というとこまで考えて、そこでジョッキが空になったので店員を呼んで俺もランプとやらを頼んだ。
「お前、まじに顔色変わらねぇな。まさかこんな若い新入りが酒豪だったとは」
「いやいや」とは言うものの、メニュー表を見れば大体のお酒は30度以下だった。これはつまり、やっぱりそういうことだろう。
ランプとソーセージ、それに海老料理が届いた。早速ランプを飲んでみる。ほんのりフルーティーな香りが口の中に広がる。
「これ美味しいけど、ジュースだね」
「もう、わかったよ」とアキヒサはお手上げだ、と仕草で訴えて海老をつまみだした。俺も海老をつまんだ。
適度な辛さを海老の甘みが追いかける……プリっとした食感もいい! さすがアキヒサ、いいお店を知っている。ぁぁジュースが進む。
あやうく舌に思考をさらわれかけたかけたが、俺は再び会話に舞い戻った。
「けど、至急って言われてから5年経ったのか。大公さん、さぞかしイラついてるんじゃない?」
「ハハハ、そうだろうな。でも中々4人……つまりお前が見つからなかったんだから仕方ない、そうだろ? あぁ、そうそう。そいつが幽霊王って呼ばれんのはな、その領島の警備に」
と言いかけてアキヒサは口をつぐみ、数秒前に店に入ってきた客を睨んだ。
その客は黒いローブに身を包んだ怪しさ全開の人物だった。まさか、さっき店員がチラッと言っていた殺人鬼じゃないだろうな? それはまっすぐこちらの席に向かってきた! 俺は身構えたが、そいつは俺たちの丸テーブルの空席の1つに座り、ふぅ~と拍子抜けしそうな声を漏らした。どうも襲い掛かってくる気配は無さそうだったので体を楽にした。何でもかんでも悪く考えてはいけないかな、と思った。

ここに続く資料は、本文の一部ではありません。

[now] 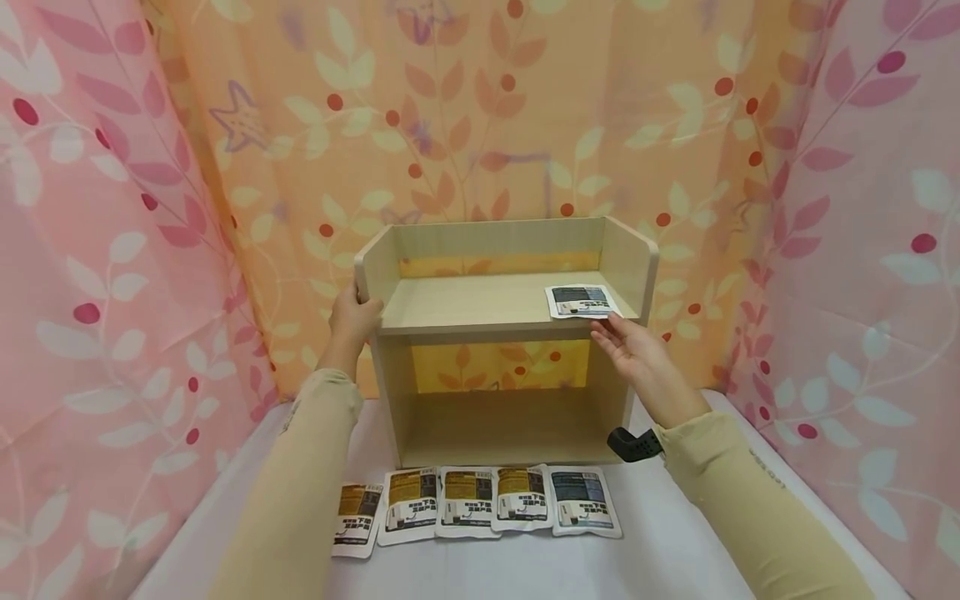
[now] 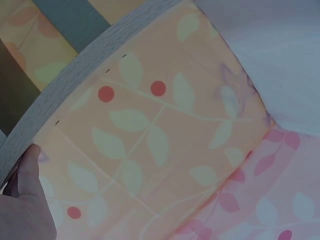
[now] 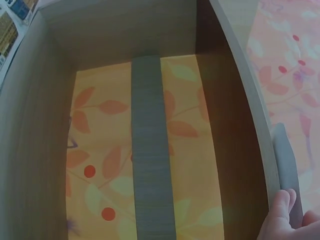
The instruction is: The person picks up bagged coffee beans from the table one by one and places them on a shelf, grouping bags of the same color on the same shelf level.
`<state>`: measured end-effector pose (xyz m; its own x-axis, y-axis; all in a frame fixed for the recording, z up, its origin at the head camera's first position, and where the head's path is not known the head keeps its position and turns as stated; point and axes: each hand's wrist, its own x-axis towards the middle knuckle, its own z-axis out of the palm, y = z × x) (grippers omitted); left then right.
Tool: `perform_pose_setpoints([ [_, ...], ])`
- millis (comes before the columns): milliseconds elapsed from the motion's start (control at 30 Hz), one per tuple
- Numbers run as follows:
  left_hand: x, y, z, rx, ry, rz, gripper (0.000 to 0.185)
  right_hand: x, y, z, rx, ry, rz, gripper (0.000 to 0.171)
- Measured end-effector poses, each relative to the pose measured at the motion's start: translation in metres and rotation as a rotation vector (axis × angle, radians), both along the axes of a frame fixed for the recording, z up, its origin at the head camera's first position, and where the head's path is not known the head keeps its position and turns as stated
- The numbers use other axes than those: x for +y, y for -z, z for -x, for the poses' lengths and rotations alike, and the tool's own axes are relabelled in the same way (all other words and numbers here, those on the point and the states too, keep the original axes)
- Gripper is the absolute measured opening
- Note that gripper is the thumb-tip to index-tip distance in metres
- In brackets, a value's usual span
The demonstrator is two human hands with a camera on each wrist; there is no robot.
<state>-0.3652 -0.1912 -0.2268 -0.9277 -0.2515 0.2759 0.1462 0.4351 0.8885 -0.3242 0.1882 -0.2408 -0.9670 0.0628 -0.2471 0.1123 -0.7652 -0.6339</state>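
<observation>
A small wooden two-tier shelf [image 1: 480,329] stands on the table. My left hand [image 1: 352,321] grips its left side panel; the left wrist view shows part of that hand [image 2: 27,200] at the panel's edge. A flat white packet [image 1: 581,302] with a dark blue printed panel is at the right end of the upper board. My right hand [image 1: 637,358] pinches its front edge, thumb above and fingers below. From the right wrist, the packet [image 3: 287,165] appears nearly edge-on beside the board, with fingertips [image 3: 281,202] against it.
In front of the shelf lies a row of several similar packets, mostly brown-panelled ones [image 1: 467,502], with a blue one [image 1: 585,502] at the right end. A white cloth [image 1: 450,571] covers the table. Patterned curtains [image 1: 480,108] surround it. A black device [image 1: 634,445] sits at my right wrist.
</observation>
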Motion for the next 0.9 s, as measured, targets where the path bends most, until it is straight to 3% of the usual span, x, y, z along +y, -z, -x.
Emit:
perform_pose_setpoints([
  [233, 0.0, 0.001, 0.001, 0.005, 0.007, 0.002, 0.055, 0.0, -0.001, 0.001, -0.021, 0.022, -0.035, 0.007],
  [433, -0.001, 0.002, 0.002, 0.01, 0.002, 0.007, 0.054, 0.007, 0.005, -0.005, -0.018, -0.009, -0.027, 0.014],
  [667, 0.0, 0.001, 0.0, 0.002, -0.001, 0.006, 0.051, 0.023, 0.019, -0.018, 0.011, -0.053, 0.018, 0.016],
  [900, 0.002, 0.0, -0.002, 0.002, -0.008, -0.001, 0.049, 0.037, 0.039, -0.032, 0.016, -0.05, -0.017, 0.015],
])
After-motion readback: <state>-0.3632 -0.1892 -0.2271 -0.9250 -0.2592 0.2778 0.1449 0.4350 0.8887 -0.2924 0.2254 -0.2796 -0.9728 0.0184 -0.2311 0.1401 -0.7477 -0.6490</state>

その黒ローブは、アキヒサが言いかけた言葉の先を引き継いで見せた。
「デュモン大公は領地の警備に幽霊を使っているから。その幽霊はかつて魔法が使えたころの人間の霊。空中をふわりふわふわ、下手に近づいたら魔法でズドーン!う空の藻屑になってしまう。その幽霊たちを恐れ、気味悪がって商人も空賊も手を出さない。そしてその幽霊はデュモン家の秘宝、透明の宝石の魔術により召喚されたもの。だから呼ばれている、幽霊王と」
前思撤回。俺たちは警戒して立ち上がり、黒い何者かを睨みつける。声からして女のようだが。
「なんだ貴様! それに、この喧騒の中でなんで俺たちの会話が聞こえた?」
そいつは白い右手をスゥーっと黒いフードに伸ばして、ゆっくりとそれを外した。白い肌に黒い髪をした若そうな女の顔が現れた。と、クスクス笑い出したのだった。